MUBI Weekly Digest | 20th February 2021
James R | On 20, Feb 2021
With MUBI readying to release Gianfranco Rosi’s latest documentary, Notturno, this March, the streaming service this week offers a primer on the filmmaker, with two of his preious works, including the Oscar-nominated Fire at Sea.
Elsewhere, there’s more from Cédric Klapisch’s The Spanish Apartment trilogy, another chance to catch teen movie study Beyond Clueless and, if you need a reminder of Martin Scorsese’s brilliance outside of a Twitter debate, the arrival of The King of Comedy.
All that plus a rare opportunity to see Dead Pigs, the debut of Birds of Prey director Cathy Yan?
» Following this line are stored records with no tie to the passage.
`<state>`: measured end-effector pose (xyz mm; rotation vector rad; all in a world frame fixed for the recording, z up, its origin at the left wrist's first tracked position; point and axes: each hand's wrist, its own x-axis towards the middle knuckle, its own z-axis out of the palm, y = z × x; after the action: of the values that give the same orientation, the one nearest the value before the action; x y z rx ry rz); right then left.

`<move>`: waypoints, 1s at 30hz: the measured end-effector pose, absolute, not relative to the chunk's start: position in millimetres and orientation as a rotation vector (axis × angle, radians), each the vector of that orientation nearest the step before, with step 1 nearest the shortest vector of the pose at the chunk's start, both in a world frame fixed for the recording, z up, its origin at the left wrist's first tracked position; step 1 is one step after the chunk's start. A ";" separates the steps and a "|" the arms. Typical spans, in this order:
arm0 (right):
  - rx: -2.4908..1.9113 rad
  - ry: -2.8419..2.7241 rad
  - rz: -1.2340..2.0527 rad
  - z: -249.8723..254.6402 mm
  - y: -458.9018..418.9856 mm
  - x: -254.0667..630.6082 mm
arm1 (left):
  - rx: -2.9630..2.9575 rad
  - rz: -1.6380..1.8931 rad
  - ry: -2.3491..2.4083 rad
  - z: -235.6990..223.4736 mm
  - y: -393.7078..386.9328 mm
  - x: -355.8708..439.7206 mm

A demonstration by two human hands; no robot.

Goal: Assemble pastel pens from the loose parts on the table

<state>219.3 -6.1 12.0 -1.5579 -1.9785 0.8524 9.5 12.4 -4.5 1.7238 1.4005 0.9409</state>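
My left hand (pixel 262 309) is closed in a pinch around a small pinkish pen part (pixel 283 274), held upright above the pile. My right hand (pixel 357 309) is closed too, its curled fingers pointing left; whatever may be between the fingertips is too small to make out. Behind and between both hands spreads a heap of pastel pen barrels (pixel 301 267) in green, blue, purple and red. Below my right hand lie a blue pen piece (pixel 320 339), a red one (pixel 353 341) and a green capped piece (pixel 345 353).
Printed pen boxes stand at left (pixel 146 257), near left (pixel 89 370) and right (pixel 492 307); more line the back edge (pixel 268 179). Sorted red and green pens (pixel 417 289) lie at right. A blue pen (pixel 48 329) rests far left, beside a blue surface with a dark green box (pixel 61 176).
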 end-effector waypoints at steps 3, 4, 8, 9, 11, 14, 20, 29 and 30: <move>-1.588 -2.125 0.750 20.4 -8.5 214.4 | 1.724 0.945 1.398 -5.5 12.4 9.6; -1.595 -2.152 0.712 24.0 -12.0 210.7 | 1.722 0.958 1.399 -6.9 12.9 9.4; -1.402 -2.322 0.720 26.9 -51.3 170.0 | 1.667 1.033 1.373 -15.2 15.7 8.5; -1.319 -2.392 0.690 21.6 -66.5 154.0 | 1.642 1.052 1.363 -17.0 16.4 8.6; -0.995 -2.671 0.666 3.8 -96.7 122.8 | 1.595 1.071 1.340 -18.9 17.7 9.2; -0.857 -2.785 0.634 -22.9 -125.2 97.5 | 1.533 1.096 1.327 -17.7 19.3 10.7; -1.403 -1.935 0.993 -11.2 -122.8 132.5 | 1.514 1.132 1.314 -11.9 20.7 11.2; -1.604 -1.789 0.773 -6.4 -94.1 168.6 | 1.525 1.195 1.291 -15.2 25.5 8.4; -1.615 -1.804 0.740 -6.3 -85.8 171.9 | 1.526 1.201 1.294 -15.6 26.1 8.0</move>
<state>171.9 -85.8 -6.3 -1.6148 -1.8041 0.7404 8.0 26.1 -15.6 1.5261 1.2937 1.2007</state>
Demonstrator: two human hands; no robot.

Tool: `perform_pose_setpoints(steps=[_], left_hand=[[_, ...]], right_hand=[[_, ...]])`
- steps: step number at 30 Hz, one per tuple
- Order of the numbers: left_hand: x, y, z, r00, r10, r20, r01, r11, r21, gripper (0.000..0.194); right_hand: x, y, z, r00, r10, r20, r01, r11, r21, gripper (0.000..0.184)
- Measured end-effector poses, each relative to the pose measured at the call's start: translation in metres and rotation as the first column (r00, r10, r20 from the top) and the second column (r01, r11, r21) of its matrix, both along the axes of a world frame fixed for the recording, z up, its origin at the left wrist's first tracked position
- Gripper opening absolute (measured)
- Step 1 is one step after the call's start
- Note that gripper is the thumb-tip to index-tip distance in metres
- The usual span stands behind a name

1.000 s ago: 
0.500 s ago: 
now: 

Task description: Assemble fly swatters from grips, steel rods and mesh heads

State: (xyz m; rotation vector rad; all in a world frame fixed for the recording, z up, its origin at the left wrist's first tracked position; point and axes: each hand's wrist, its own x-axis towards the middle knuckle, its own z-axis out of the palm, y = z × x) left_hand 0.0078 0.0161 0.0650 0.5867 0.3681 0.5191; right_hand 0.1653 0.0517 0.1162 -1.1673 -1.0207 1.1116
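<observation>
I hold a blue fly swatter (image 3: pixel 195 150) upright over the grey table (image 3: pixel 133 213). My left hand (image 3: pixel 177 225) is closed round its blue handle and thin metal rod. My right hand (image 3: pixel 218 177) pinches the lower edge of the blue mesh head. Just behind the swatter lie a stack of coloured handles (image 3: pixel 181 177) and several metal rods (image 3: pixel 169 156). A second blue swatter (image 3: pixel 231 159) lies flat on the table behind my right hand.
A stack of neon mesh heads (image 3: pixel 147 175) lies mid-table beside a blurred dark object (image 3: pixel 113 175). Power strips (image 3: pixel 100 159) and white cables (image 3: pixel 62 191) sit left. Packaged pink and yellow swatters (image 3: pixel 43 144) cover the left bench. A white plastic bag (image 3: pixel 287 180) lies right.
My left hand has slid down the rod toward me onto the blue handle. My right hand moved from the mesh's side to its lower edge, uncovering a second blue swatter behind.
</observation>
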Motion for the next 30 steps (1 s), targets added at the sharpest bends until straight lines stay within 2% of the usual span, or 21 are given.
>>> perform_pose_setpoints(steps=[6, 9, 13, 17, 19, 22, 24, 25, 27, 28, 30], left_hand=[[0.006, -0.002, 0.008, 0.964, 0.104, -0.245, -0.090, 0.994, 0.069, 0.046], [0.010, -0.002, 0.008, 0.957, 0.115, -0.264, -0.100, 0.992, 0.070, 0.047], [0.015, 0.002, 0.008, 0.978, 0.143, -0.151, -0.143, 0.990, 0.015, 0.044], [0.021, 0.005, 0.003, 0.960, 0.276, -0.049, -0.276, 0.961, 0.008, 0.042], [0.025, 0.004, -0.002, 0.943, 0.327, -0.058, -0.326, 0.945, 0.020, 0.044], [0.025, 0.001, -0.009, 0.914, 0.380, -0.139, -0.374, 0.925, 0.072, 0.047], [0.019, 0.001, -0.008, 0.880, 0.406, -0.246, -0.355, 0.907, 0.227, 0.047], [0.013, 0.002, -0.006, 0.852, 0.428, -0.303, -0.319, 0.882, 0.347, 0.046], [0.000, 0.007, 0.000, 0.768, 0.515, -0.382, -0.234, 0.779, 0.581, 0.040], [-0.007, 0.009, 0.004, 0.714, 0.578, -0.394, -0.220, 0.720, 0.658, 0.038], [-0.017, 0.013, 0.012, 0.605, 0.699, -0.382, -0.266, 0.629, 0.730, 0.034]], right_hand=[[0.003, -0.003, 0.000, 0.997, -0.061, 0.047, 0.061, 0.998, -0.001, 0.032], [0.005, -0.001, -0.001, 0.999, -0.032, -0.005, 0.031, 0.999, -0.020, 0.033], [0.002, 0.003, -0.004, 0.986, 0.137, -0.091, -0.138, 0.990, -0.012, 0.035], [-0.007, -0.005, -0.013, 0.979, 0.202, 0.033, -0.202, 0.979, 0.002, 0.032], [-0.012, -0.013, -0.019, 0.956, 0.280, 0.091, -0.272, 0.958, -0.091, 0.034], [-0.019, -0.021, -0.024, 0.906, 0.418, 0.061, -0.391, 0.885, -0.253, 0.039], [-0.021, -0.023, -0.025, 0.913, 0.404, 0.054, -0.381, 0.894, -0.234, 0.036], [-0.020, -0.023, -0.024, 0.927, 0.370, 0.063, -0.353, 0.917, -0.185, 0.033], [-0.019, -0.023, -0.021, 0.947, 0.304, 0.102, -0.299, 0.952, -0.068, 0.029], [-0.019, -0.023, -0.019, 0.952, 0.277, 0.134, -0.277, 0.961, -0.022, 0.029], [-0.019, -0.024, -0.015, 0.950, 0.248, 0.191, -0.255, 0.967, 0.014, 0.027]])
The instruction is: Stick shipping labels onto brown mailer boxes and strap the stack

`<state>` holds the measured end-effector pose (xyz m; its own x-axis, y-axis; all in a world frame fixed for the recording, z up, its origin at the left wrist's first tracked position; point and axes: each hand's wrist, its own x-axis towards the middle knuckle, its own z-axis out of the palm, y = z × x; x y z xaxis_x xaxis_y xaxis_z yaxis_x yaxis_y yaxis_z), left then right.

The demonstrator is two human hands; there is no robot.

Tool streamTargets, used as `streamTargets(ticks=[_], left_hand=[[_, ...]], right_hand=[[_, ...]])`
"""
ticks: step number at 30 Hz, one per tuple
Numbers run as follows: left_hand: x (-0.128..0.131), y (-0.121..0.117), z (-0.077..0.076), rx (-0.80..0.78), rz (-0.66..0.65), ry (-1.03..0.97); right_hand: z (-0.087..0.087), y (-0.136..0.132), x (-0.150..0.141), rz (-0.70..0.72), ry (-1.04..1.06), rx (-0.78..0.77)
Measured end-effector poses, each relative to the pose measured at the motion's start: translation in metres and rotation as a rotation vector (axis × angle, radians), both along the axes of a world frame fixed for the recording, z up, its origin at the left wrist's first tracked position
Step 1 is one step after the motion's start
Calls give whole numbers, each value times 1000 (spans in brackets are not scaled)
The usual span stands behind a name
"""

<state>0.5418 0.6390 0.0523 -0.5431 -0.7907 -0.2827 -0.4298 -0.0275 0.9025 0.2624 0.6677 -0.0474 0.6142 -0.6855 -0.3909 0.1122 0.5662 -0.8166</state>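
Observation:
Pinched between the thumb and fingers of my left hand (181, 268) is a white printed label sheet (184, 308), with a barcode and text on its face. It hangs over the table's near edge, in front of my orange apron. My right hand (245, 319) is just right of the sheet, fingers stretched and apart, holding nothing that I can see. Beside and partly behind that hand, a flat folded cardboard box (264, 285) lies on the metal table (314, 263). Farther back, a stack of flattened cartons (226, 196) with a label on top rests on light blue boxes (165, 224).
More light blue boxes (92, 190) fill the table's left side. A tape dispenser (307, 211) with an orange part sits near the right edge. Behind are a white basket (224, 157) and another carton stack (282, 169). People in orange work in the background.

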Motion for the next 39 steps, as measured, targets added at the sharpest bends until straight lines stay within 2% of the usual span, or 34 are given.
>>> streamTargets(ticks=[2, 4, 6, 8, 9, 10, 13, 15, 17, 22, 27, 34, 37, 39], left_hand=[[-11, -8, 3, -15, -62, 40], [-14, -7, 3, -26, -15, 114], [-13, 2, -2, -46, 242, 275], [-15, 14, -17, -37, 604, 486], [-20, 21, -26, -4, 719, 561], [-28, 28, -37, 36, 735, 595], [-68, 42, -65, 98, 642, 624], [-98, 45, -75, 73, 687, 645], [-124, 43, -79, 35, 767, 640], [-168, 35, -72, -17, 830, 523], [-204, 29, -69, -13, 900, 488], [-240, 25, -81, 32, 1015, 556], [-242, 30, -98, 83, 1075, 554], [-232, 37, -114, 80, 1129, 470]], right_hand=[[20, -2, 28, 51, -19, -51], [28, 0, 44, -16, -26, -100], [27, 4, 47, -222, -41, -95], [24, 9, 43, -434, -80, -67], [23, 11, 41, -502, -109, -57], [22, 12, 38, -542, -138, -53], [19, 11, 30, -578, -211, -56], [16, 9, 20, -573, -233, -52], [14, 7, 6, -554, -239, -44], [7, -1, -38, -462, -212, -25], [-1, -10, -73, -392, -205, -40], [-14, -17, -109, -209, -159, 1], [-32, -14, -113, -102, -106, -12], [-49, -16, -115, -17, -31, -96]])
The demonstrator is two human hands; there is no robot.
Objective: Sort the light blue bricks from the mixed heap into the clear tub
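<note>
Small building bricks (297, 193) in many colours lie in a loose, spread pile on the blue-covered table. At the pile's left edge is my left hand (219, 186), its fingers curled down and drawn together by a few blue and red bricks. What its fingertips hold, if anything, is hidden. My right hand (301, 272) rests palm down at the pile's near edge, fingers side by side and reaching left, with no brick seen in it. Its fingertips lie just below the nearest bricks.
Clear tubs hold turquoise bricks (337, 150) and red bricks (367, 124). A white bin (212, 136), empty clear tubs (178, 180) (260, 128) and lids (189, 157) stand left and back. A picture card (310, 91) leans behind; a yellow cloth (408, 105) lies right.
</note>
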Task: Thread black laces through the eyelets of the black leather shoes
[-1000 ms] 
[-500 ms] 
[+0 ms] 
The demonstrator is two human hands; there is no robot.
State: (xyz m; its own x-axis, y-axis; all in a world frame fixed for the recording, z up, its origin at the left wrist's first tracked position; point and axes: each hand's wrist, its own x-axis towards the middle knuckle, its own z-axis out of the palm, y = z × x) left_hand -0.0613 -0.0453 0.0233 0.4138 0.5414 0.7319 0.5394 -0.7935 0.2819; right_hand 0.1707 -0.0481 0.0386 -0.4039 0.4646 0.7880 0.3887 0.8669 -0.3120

This is your weekly MUBI Digest, highlighting what’s new, coming soon and leaving soon on the subscription service. For our guide to the best films in MUBI Library, click here.
This week on MUBI
Russian Doll – 20th February
The endearingly chaotic ex-flatmates of The Spanish Apartment – including Romain Duris and Audrey Tautou – reappear in this stylish, charming follow-up.
The King of Comedy – 21st February
Robert De Niro is disturbingly cheerful in Scorsese’s twisted satire of celebrity culture.
Gianfranco Rosi: Sacro Gra – 22nd February
Gianfranco Rosi’s snapshot of life in Rome drifts round ring road GRA to capture lives that have come to a halt on the fringes of a society that races on.
Gianfranco Rosi: Fire at Sea – 23rd February
A daring and virtuosic exploration of a modern humanitarian crisis.
The Sky Is on Fire – 24th February
A hypothetical digital ruin of a virtual Miami street is the backdrop for the monologue of a Miami resident who reflects on the desire for immortality that drives our need to capture everything in an image.
Beyond Clueless – 25th February
Charlie Shackleton’s essay dissecting high school movies is a smart, entertaining ode to the teen movie legacy.
Chinese Puzzle – 26th February
Chinese Puzzle stars Romain Duris as Xavier, whose world is turned upside down when wife Wendy announces she is moving to New York, with their children in tow. Life takes a series of twists and turns, and Xavier finds himself fathering a child to a lesbian couple, marrying a Chinese-American to obtain citizenship, and reigniting a flame with his first love.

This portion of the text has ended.